Andrey: A very competitive market, right? Like in the sense that it's, that's, people are going to roll up their, put in, in principle, roll up a very good, small model.
It's the big model that we're really worried about right in.
Seth: Right, right. So yeah, so it's like the value-weighted is the one where you'd be really worried about concentration, given that there might be a lot of small toy ones that people f**k around with. But I think—
Andrey: Talk, I don't. I'm not even talking about f*****g around. There are so many—
Seth: Yeah.
Andrey: Like, you could have the model call; you would, right?
Seth: Mm-hmm.
Andrey: you know, every email you're writing in Gmail
Seth: Mm-hmm.
Andrey: For the line of code that you're going through, why not call a cheap model just as a first pass? That might even be the model used to determine whether you want a, you know, more fancy model or something like that.
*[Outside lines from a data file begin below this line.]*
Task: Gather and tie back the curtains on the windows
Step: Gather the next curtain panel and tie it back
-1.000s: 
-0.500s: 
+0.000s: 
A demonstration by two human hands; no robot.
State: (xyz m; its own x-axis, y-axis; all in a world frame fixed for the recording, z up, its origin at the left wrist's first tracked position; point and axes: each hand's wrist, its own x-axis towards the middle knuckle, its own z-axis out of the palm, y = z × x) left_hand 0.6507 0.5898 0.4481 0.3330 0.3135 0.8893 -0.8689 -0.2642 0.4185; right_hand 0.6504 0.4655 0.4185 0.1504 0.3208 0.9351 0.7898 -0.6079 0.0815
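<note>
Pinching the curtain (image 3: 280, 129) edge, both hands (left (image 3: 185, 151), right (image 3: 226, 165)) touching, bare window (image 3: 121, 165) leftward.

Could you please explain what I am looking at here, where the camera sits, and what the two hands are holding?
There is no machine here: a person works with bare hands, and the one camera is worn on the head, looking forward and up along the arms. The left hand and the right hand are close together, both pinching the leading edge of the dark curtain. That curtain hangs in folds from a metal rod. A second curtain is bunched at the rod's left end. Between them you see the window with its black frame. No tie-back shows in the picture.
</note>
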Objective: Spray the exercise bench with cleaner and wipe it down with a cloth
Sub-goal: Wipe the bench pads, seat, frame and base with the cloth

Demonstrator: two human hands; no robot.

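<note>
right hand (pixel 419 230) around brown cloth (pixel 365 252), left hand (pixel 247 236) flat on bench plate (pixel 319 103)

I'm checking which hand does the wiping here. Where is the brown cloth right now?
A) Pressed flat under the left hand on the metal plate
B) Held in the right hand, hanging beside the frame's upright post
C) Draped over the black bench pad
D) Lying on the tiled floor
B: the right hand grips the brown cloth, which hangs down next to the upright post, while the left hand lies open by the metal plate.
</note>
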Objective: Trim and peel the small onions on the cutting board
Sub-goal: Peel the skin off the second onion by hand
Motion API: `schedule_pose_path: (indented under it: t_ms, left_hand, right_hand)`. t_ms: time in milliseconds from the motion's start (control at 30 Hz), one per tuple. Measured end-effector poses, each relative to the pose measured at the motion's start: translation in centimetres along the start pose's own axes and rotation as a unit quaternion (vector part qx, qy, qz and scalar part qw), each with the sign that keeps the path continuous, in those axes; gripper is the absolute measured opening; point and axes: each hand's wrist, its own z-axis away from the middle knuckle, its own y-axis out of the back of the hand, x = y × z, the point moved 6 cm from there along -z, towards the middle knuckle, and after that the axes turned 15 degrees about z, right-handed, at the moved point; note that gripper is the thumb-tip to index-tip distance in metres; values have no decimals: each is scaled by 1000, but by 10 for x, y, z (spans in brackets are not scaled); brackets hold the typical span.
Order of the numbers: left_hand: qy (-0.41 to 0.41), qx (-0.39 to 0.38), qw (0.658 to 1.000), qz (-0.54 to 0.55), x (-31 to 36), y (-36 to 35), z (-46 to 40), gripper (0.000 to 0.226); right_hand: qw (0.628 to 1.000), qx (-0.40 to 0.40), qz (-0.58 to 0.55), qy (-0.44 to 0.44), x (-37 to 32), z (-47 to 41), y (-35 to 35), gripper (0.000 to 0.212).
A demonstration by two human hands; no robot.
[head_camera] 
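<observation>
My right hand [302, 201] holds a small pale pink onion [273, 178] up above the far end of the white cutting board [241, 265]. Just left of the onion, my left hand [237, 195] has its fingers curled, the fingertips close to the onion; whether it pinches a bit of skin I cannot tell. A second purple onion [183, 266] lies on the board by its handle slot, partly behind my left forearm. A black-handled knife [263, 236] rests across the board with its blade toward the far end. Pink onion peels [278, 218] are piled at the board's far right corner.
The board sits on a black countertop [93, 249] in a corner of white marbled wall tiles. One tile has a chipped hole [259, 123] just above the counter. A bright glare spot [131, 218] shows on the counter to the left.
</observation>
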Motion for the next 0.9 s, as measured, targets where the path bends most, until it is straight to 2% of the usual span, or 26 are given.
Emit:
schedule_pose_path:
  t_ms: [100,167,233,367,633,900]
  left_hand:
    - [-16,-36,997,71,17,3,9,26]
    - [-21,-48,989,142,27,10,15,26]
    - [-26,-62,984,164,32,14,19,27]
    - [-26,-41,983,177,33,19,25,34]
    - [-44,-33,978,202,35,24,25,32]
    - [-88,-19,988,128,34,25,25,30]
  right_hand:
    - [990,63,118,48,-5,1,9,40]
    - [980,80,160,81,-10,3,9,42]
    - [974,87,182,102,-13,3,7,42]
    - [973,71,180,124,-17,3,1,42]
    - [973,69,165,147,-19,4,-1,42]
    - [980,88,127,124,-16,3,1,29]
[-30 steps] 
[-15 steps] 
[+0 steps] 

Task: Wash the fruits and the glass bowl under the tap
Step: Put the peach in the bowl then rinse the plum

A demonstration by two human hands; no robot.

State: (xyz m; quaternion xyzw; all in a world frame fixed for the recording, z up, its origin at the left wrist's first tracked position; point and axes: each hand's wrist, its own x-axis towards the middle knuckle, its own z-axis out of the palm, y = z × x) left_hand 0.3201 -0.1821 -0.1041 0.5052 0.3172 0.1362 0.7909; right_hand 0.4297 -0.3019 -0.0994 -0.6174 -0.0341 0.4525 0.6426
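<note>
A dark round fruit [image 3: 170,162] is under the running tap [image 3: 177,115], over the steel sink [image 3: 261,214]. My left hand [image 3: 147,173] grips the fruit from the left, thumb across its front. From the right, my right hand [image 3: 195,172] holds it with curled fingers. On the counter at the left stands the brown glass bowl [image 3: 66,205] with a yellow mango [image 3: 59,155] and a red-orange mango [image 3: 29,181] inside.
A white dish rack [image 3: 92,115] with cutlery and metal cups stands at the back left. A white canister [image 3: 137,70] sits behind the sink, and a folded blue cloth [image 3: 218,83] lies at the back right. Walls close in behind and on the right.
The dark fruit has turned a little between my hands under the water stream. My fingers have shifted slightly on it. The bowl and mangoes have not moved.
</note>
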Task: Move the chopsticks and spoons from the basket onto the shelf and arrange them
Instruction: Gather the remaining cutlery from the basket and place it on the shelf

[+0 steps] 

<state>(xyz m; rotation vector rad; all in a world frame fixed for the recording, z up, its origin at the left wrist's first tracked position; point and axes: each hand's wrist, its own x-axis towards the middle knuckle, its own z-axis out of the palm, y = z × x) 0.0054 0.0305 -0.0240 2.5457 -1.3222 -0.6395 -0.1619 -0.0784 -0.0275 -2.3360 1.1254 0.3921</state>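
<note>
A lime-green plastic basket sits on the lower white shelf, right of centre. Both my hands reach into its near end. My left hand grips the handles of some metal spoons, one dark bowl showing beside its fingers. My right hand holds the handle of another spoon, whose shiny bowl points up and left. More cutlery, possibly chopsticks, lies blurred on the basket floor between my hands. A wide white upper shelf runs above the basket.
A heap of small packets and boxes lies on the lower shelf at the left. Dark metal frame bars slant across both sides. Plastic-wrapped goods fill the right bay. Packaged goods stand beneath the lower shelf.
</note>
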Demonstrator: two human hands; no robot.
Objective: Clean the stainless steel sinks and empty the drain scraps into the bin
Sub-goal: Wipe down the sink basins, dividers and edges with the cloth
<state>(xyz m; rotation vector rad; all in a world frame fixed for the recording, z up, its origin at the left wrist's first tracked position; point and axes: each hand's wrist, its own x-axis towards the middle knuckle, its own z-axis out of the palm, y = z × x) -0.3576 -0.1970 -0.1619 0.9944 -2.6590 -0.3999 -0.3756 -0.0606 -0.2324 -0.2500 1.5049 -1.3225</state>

Seth: Right, right. And you can imagine a universe in which, like those super low-level AI observations, intelligence calls aren't even captured in data because I might be running that locally on my own laptop, right? Yeah—So yeah, so maybe there's some sort of size cutoff above which this, like, becomes interesting and tractable.
Andrey: I mean, I can, yeah. I don't have strong priors on this, I have to say. I could see arguments either way. Maybe 60/40 towards becoming more concentrated in terms of revenue.
Seth: All right. Well, I'm going to try to get Andrey's answer up in the next half of this two-part episode on Concentration in Competition in the AI Industry: Evidence from Open Router. This time it's personal.
Andrey: All right.
Seth: All right. Like, share, and subscribe.
Andrey: Yeah. If you have better data, we're very—
Seth: Give it to us, please. Yo, we'll be your friend. We'll co-author you.
Andrey: Yeah. Just, you'll get such great exposure for your company on this podcast.
Seth: Mm-hmm. Right? We will. And we'll also use your AI to write copy if you have an AI model yourself.